PROBLEM DESCRIPTION: The output is the lines below from the one with "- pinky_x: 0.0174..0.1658" through the one with "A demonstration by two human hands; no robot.", both included, printed exactly and with no other line.

[DATA RECORDS — start]

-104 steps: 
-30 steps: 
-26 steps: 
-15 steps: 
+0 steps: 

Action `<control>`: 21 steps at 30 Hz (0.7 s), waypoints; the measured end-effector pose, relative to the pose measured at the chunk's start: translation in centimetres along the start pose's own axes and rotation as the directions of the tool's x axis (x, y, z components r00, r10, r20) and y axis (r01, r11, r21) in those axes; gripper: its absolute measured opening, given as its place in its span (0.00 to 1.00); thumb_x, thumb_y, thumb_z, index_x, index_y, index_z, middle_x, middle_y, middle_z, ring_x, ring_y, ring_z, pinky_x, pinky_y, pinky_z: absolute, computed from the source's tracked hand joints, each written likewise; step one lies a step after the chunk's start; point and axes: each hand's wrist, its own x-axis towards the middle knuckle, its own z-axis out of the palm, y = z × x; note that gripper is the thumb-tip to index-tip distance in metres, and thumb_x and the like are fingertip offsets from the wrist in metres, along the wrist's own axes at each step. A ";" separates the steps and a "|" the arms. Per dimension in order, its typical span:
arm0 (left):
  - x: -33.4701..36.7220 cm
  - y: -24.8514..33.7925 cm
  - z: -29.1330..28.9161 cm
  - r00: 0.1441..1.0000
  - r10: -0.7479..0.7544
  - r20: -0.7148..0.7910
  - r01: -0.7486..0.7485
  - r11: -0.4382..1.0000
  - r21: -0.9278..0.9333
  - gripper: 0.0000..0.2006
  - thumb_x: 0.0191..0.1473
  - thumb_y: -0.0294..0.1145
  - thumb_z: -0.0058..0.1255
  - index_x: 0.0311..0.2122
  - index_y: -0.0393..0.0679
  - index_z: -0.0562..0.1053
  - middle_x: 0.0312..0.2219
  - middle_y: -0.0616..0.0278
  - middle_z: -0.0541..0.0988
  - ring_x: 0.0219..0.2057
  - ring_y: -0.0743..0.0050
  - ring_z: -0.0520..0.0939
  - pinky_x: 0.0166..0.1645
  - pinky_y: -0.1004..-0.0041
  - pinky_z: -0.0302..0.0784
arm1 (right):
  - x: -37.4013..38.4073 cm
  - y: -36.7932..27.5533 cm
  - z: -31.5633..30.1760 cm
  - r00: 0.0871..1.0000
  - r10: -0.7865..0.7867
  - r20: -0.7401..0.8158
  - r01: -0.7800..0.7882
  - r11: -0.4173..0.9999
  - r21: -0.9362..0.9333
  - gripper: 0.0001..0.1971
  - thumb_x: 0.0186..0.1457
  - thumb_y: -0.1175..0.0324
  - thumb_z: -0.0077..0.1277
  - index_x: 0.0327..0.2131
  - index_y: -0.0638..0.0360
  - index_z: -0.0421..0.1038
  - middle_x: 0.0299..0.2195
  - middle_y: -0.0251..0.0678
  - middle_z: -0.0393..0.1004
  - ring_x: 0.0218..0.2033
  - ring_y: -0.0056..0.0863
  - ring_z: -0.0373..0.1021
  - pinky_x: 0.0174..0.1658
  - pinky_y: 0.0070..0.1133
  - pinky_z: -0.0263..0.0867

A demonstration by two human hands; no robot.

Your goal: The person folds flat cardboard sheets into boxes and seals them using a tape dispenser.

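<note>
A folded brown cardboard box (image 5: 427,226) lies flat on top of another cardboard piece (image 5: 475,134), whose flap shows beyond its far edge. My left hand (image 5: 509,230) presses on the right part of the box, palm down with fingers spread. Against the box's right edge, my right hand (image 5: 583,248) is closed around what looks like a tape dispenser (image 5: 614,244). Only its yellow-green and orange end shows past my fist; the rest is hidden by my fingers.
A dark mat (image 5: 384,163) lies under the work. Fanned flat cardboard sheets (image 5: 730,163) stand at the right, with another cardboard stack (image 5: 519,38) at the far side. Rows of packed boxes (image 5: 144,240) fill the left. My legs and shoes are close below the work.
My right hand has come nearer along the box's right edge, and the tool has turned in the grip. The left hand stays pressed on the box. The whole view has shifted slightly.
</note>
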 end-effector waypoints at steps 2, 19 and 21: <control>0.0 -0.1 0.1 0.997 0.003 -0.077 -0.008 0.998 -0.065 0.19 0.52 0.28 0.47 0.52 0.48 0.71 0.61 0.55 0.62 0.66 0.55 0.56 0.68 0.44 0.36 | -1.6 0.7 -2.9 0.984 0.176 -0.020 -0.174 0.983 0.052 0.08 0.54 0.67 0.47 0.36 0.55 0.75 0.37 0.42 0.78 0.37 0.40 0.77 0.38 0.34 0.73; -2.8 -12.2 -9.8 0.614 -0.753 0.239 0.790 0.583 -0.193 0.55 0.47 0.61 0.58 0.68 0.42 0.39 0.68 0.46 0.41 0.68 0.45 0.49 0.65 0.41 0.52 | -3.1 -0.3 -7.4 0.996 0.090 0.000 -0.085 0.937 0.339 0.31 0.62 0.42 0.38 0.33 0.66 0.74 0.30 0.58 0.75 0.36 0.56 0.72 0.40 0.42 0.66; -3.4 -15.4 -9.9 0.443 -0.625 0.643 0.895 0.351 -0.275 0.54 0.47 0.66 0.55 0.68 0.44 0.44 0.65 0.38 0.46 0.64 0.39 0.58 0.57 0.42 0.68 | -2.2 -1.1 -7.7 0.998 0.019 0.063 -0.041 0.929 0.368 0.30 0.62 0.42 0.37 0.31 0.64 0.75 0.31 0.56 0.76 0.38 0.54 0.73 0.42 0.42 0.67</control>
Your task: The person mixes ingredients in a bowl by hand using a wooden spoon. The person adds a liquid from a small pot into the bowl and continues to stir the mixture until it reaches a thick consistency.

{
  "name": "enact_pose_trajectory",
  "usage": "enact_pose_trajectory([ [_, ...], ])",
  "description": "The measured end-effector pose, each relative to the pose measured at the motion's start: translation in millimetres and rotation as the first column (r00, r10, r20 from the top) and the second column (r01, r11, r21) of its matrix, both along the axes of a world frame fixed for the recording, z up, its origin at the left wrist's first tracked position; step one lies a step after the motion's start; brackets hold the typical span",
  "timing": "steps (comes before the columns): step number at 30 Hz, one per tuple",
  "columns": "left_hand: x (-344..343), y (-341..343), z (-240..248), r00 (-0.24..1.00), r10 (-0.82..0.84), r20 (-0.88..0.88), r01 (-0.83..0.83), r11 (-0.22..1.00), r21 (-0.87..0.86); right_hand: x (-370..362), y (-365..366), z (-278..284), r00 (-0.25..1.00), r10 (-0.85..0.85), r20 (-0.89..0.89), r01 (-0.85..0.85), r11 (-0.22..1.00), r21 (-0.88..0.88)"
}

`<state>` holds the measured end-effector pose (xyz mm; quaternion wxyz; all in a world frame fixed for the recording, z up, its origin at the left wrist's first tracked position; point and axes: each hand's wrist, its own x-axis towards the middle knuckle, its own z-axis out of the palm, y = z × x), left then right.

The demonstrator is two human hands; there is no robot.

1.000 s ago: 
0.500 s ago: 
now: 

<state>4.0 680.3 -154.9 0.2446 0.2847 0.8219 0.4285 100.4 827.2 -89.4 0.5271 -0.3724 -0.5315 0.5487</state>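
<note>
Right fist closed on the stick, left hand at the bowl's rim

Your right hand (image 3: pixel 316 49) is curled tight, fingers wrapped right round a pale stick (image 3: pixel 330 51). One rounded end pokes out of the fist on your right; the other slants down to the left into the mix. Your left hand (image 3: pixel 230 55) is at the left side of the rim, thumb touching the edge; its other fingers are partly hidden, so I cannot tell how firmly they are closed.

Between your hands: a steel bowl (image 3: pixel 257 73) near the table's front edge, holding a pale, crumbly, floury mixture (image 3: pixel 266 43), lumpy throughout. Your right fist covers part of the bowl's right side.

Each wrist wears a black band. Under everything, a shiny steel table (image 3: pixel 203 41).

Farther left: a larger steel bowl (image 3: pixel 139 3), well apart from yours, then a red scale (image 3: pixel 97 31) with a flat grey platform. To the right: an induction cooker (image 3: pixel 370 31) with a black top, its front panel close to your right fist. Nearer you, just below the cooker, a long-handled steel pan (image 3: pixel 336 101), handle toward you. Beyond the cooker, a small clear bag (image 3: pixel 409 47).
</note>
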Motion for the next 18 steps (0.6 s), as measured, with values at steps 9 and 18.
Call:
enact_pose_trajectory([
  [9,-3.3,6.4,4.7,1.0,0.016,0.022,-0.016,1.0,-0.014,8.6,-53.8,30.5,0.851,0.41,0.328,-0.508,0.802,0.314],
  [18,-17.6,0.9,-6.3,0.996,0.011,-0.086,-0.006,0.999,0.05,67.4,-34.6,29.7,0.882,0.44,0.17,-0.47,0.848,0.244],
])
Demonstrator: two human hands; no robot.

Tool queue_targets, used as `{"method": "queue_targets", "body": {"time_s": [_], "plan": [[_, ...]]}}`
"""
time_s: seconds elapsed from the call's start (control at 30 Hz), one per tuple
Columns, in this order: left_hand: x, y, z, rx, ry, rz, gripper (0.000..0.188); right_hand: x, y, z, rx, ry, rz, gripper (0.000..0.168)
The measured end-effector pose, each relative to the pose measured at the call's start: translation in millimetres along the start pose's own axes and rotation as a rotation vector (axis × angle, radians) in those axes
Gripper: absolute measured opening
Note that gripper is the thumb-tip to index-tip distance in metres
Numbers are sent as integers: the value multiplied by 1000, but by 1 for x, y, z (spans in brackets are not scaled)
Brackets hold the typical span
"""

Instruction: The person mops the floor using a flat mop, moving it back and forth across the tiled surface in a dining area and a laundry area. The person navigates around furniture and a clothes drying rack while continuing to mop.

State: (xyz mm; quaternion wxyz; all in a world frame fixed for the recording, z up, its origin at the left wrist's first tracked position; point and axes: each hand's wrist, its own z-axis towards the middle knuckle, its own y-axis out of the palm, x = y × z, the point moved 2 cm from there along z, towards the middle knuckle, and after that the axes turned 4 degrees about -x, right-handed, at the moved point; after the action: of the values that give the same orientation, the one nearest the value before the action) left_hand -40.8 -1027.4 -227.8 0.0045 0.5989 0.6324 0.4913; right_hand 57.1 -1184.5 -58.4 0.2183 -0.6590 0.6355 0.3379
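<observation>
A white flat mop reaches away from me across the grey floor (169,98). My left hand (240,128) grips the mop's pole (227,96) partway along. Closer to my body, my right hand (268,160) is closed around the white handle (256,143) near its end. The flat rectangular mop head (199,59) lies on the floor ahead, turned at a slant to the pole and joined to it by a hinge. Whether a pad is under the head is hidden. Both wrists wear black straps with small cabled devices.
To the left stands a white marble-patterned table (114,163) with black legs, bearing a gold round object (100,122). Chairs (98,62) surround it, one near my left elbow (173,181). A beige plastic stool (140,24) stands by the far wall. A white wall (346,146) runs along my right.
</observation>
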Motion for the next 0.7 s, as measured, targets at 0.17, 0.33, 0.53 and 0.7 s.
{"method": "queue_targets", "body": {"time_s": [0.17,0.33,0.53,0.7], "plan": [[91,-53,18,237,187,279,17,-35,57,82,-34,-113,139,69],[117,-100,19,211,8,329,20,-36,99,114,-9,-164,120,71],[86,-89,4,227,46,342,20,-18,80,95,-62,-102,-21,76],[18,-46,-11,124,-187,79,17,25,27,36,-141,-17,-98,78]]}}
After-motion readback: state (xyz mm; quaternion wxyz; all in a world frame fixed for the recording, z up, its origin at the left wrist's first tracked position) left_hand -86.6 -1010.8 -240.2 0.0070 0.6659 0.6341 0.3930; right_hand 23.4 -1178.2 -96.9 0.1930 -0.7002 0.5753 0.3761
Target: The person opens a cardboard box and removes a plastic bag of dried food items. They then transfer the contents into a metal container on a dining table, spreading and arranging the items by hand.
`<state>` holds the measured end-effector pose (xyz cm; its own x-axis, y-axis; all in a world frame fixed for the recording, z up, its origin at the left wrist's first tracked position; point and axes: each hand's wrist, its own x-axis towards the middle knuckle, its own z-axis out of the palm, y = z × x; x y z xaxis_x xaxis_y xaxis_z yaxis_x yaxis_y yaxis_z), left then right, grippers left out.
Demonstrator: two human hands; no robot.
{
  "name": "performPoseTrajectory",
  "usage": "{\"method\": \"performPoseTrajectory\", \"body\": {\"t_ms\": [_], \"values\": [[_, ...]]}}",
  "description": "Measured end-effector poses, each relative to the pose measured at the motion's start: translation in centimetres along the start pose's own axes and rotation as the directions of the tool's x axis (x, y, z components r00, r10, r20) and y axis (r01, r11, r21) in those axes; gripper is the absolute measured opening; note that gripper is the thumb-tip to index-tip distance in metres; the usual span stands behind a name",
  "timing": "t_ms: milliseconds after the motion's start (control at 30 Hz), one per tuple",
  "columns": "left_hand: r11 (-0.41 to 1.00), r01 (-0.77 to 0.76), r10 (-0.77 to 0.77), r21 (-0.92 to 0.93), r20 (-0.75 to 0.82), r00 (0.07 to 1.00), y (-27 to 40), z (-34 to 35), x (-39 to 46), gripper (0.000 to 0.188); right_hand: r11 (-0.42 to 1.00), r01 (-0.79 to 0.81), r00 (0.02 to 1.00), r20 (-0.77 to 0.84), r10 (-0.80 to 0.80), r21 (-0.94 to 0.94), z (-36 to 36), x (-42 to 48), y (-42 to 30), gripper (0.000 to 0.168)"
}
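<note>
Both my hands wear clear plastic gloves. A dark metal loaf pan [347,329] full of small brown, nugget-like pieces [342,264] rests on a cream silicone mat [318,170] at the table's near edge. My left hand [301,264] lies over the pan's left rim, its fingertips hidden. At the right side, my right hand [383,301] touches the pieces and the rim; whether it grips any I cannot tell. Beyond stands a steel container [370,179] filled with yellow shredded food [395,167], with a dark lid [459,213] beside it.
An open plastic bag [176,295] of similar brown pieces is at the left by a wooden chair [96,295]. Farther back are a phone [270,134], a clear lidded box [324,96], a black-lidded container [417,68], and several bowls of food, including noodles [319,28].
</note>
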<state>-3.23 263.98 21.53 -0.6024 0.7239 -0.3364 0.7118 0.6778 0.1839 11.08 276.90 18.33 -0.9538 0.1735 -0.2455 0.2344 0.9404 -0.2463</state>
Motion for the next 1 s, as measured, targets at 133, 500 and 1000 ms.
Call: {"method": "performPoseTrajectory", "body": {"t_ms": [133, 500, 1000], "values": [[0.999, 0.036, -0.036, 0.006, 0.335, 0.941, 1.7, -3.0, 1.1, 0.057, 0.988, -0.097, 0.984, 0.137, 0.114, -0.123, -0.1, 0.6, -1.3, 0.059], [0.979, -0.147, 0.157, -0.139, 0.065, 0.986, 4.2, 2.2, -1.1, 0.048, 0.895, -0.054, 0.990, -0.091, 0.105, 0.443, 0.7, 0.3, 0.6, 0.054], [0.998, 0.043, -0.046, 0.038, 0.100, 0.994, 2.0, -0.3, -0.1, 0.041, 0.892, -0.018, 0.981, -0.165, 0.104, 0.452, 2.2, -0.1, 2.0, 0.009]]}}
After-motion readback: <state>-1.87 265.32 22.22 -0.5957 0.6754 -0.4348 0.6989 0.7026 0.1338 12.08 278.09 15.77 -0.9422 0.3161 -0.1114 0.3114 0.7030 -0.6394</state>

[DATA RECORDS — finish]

REPLY TO THE EXERCISE:
  - pinky_x: 0.0174..0.1658
  - pinky_y: 0.0070..0.1133
  - pinky_z: -0.0263..0.0867

A demonstration by two human hands; no robot.

There is nothing else to the answer.